Now as the new president, Hadi should work to unite a fractious nation and initiate a dialogue among all groups so that the brighter future promised by the Yemeni revolution can become a reality. As part of this process, addressing Yemen’s economy will be critical.
The grievances of groups such as the Houthis and the Hirak are essentially economic. The north and south have had a complex relationship. Southern Yemen was once a separate country that united with the north in 1990, then split again in a brief civil war.
Today, the north and south form one country. However, southerners complain that their region has been neglected by the central, northern-dominated government in Sana’a, and that northern tribal sheikhs have deprived the south of the wealth it could receive from its resources, including oil. Hirak separatist groups have called for the territory that encompasses the former South Yemen to secede from the current Republic of Yemen.
As a whole, Yemen currently faces mass unemployment, a budget deficit of USD 3.75 billion and an economy that shrank five percent in 2011. Hadi’s first step should, therefore, be to bring Yemen out of the dire economic straits in which the country finds itself.
The private sector has struggled under the weight of corruption. The new government needs to convince Yemeni businessmen to invest in their country and create more opportunities for Yemenis by addressing the problem of corruption. It is vital that these opportunities be provided throughout Yemen, and not just in Sana’a and the region around it. Such opportunities would alleviate unemployment in the north and south, a doubly worthwhile accomplishment when we consider that armed groups typically succeed in recruiting from among the unemployed.
But improving Yemen’s economy is closely linked to establishing a national dialogue.

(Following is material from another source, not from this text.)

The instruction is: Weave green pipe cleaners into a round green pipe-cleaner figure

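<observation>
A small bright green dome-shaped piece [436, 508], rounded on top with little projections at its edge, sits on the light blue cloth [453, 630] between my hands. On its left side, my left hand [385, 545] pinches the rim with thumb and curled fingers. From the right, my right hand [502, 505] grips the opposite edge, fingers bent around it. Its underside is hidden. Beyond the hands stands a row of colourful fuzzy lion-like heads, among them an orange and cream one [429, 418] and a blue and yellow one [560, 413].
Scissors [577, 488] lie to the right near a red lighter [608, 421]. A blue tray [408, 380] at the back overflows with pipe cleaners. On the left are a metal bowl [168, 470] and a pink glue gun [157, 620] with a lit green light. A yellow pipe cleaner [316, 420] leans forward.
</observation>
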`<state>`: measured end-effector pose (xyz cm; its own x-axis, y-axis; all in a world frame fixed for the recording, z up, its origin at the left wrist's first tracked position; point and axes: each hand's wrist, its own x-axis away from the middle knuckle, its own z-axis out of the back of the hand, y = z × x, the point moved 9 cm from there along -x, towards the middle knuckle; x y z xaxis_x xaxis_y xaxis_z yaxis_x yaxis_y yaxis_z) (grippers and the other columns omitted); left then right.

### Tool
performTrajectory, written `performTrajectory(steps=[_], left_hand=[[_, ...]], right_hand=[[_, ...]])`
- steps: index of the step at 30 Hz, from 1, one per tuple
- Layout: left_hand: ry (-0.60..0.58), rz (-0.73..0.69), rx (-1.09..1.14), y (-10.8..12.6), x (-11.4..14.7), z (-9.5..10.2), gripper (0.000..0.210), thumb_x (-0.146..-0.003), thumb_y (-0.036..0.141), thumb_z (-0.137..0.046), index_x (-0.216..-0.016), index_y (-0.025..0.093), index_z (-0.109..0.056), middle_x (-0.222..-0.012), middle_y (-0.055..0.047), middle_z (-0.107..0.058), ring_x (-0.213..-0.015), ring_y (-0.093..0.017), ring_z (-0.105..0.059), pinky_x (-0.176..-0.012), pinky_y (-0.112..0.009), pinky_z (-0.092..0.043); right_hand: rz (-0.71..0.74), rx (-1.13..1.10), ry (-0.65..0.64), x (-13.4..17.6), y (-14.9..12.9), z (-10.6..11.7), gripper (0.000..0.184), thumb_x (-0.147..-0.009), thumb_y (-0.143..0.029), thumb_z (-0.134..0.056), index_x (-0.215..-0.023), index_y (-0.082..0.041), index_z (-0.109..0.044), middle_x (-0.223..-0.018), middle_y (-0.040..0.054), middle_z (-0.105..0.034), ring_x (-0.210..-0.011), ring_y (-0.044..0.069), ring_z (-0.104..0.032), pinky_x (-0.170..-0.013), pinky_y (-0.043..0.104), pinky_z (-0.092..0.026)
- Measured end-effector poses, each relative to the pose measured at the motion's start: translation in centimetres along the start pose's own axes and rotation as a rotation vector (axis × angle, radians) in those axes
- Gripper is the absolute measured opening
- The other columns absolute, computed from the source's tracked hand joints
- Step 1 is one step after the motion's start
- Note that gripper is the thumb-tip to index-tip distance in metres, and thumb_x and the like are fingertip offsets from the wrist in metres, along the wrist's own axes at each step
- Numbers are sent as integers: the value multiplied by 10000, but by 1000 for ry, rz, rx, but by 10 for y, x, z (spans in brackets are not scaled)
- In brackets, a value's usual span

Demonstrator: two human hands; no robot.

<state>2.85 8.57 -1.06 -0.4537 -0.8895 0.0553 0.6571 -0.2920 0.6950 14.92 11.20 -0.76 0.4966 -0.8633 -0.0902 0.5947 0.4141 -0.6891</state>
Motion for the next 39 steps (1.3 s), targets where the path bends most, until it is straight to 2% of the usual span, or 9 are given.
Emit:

Political dialogue is the way to solve the Houthis’ grievances, and may be the only way to persuade the Houthis to put down their arms and re-join the political process.
The national government should also coordinate the wholesale reconstruction of the Sa’ada region in north Yemen, which is controlled by the Houthis and which has been decimated by war. In fact, if the Houthis agree to disarm, the stability so important for economic development would ensue.
As for the Hirak, they must be shown that a united Yemen is based on cooperation, not occupation; and they must be persuaded not to move from being a protest movement to becoming an armed rebellion. Hadi must work quickly to assure the south that its future lies within a united Yemen. The rule of law needs to be re-established in the south so that the state is perceived as fair and impartial – not simply an extension of arbitrary northern tribal power.
A quick way to bolster the economy, and for Hadi to show that he is serious about change, would be to renegotiate the Aden port deal with the Dubai Ports World corporation. Dubai Ports World has not been meeting targets for growth in south Yemen’s Aden, a city that is strategically located between the Red Sea and the Arabian Sea. Getting a new owner with an ambitious vision could restore Aden’s port to its former glory, and provide much needed revenue.
Yemenis voted in relatively high numbers to oust Saleh, and Hadi retains a certain amount of goodwill. However, he must act quickly and prove that democracy is on its way. On its own, the election of a new president will not change Yemen’s outlook. Yemenis need to look past their grievances and work to rebuild their country. They want a new way forward.
Whether or not they achieve it will ultimately depend on their ability to breathe new life into their economy.